Дальнейший разговор был прерван появлением маленького, худенького человечка во всем черном, в черных шерстяных чулках, с книгами и бумагами под мышкой, которые при входе его в комнату рассыпались по полу. Глаза у него были светлые, водянистые, а волосы желтые, как солома.
— Я желал бы минут пять побеседовать с герцогом Домо-ном, — робко произнес он.
— Герцога видеть нельзя, — важно ответил Жозеф.
— Может быть, попозже сегодня или завтра утром, у меня есть время, — настаивал странный человечек.
— Но у герцога его нет.
— У меня письмо к господину камердинеру герцога, — смиренно продолжал проситель.
— Рекомендательное письмо? Ко мне? — более мягким тоном спросил Жозеф, — От кого?
— От моей дочери Агаты, которая каждое утро подает шоколад вашей милости.
— Так вы — отец Агаты! Хорошо, я повидаюсь с нею и поговорю о вашем деле. Кстати, чего вы просите? — прибавил он, видя, что старик не двигается с места. — Можете говорить при этих господах, они извинят вас.
— Благодарю вас, мсье, и вас, господа!
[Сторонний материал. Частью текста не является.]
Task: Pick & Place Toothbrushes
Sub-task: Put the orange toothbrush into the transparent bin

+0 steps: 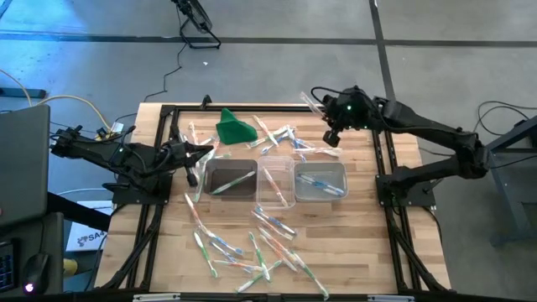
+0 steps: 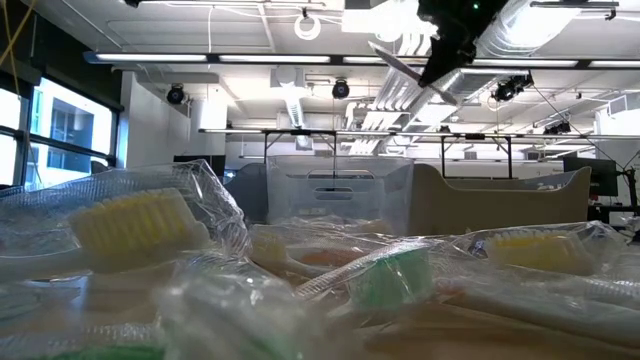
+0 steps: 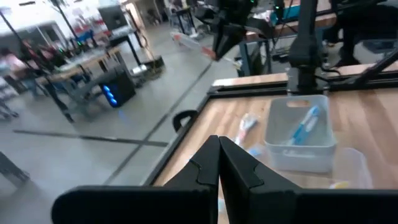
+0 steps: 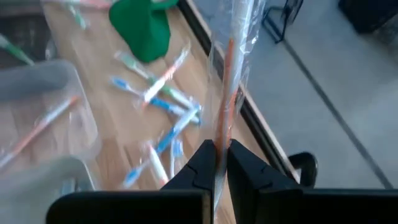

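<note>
Closest to the low camera, wrapped toothbrushes [image 2: 140, 235] lie heaped at the table's near edge. Mid-table stand three clear tubs [image 1: 277, 183]; the blue-brush tub [image 1: 320, 182] and the left tub already hold brushes. At the left side, the left gripper [image 1: 204, 153] waits clenched and empty. Farthest, the right gripper [image 4: 218, 163] pinches an orange toothbrush [image 4: 227, 81] by its end, aloft over the far edge; held so near the tip in slick wrapping, it could swing or slip off the table.
</note>
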You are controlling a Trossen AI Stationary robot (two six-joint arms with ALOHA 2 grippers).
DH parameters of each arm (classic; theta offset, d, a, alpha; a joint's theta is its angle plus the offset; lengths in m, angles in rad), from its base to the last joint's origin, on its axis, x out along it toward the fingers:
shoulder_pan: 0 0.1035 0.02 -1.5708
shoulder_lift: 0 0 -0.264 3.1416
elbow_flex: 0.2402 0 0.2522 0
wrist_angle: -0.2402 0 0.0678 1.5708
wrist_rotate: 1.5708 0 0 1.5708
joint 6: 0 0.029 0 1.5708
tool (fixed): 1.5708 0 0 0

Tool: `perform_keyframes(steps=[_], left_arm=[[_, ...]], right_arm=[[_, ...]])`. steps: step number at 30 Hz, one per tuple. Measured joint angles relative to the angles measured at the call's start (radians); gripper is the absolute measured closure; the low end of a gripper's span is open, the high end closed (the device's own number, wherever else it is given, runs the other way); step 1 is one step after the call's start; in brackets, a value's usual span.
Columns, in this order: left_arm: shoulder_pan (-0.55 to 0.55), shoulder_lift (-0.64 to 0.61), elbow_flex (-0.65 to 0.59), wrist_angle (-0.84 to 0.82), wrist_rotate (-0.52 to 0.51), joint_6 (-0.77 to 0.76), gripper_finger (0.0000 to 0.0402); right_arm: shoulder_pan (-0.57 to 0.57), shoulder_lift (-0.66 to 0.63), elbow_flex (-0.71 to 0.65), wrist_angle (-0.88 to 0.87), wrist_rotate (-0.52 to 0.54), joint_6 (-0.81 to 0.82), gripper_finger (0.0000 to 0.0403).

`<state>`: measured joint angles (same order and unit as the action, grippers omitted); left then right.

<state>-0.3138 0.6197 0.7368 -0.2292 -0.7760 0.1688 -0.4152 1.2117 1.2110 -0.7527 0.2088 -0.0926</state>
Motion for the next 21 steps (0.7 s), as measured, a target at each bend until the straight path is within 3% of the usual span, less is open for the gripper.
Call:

Я, видите ли, хорошо знаю счет, а в новом министерстве финансов, наверное, будет нужен человек для счетной части, да и не один, конечно. У меня есть дипломы и аттестаты.
— Какого черта мне в ваших аттестатах, дружище? — надменно сказал Жозеф — Я уже пришел к заключению, что вы будете очень подходящий счетовод в новом министерстве. Ваше дело сделано, дружище. Но как вас зовут?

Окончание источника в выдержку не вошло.